* **PROBLEM TO SOLVE**: Once you reach the line containing "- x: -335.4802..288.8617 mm" in the data below, restate each line word for word up to and including the one containing "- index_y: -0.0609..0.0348".

* **RAW DATA**:

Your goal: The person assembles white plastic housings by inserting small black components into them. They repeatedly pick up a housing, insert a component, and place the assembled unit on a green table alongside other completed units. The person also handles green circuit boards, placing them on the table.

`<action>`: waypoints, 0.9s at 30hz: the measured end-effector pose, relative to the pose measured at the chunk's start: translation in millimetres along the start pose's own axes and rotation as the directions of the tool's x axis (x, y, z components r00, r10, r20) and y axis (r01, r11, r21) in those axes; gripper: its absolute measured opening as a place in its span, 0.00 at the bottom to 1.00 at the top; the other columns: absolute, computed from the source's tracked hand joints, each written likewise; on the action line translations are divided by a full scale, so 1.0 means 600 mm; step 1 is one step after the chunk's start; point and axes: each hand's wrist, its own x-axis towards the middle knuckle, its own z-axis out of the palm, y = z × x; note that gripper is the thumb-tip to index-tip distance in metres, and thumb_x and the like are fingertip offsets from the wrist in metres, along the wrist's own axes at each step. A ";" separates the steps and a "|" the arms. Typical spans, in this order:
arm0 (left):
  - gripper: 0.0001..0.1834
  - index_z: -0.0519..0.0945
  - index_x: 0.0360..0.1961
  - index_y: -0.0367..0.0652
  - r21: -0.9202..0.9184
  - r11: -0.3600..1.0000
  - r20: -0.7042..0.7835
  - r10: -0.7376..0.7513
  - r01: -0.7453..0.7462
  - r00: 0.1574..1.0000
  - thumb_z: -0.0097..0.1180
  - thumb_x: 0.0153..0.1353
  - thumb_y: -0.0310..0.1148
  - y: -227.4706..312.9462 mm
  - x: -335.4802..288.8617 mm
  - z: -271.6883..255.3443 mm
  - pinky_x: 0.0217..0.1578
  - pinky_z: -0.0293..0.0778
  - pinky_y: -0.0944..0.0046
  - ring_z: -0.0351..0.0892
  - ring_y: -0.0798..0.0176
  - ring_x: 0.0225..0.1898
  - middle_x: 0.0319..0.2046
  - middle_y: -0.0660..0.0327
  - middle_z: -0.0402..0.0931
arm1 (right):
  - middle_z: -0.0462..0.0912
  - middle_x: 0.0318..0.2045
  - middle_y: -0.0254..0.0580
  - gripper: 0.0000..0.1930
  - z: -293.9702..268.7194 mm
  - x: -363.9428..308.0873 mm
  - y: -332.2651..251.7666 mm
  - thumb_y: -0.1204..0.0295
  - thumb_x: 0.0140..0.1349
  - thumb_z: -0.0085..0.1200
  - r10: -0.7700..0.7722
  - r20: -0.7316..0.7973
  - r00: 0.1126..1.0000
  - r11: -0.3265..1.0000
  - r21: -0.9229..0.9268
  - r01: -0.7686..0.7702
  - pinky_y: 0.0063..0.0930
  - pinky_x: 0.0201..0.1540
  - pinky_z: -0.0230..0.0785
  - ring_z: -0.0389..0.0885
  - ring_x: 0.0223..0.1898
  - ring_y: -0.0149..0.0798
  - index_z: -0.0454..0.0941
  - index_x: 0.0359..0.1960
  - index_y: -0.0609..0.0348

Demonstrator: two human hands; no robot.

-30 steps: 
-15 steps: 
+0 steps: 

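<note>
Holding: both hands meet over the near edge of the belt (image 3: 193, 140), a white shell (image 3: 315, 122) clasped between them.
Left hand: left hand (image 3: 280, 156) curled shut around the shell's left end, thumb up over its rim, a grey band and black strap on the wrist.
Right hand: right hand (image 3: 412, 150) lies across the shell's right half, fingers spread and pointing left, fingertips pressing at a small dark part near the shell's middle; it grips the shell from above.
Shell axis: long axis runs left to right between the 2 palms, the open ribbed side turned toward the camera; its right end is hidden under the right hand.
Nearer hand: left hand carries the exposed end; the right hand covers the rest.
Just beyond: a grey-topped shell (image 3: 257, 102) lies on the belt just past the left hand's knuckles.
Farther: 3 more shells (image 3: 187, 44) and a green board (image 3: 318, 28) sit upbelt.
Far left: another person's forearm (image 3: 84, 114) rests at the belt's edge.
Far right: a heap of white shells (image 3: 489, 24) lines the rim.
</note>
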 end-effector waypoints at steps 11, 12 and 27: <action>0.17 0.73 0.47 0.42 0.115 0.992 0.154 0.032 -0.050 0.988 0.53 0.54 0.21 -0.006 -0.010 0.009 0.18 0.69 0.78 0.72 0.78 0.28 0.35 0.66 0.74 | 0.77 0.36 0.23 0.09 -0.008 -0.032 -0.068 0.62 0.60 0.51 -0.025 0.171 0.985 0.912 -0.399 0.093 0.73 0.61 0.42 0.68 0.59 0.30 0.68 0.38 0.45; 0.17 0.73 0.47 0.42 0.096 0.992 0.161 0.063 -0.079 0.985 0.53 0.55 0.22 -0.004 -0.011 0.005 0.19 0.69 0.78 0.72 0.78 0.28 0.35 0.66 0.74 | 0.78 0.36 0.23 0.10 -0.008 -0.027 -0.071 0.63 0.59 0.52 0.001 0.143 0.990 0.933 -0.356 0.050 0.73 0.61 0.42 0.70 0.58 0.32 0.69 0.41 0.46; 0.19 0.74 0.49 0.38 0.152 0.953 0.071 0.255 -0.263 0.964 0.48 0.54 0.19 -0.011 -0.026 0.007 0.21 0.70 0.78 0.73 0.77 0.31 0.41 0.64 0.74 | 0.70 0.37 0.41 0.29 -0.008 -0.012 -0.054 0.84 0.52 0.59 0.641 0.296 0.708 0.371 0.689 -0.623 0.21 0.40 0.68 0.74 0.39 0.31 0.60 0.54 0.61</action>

* **EXPECTED ANSWER**:
  - x: -335.4802..288.8617 mm
  - z: -271.6883..255.3443 mm
  - pinky_x: 0.0217..0.1578
  - pinky_z: -0.0293..0.0778
  - pinky_y: -0.0944..0.0046
  - ring_z: -0.0351..0.0892
  - ring_y: -0.0798..0.0176
  - ring_x: 0.0225..0.1898
  - middle_x: 0.0319..0.2046
  - middle_y: -0.0660..0.0327
  - middle_z: -0.0402..0.0931
arm1 (right):
  - middle_z: -0.0462..0.0912
  - middle_x: 0.0318..0.2045
  - middle_y: -0.0254..0.0580
  - gripper: 0.0000..0.1930
  - z: -293.9702..268.7194 mm
  - x: -363.9428..308.0873 mm
  - y: -332.2651..251.7666 mm
  - thumb_y: -0.1204..0.0295
  - thumb_x: 0.0140..0.1349
  - thumb_z: -0.0085..0.1200
  - r10: -0.7700..0.7722
  - r20: -0.7316..0.7973
  - r00: 0.1126..1.0000
  - r11: -0.3265..1.0000
  - r21: -0.9229..0.9268
  - r01: -0.7686..0.7702
  - pinky_y: 0.0063..0.0930
  - pinky_x: 0.0201..0.1540
  - pinky_z: -0.0230..0.0785
  - ring_z: -0.0389..0.0885
  - ring_x: 0.0223..0.1898
  - ring_y: -0.0149..0.0798
  - index_z: -0.0454..0.0941
  - index_x: 0.0359..0.1960
  - index_y: -0.0609..0.0348

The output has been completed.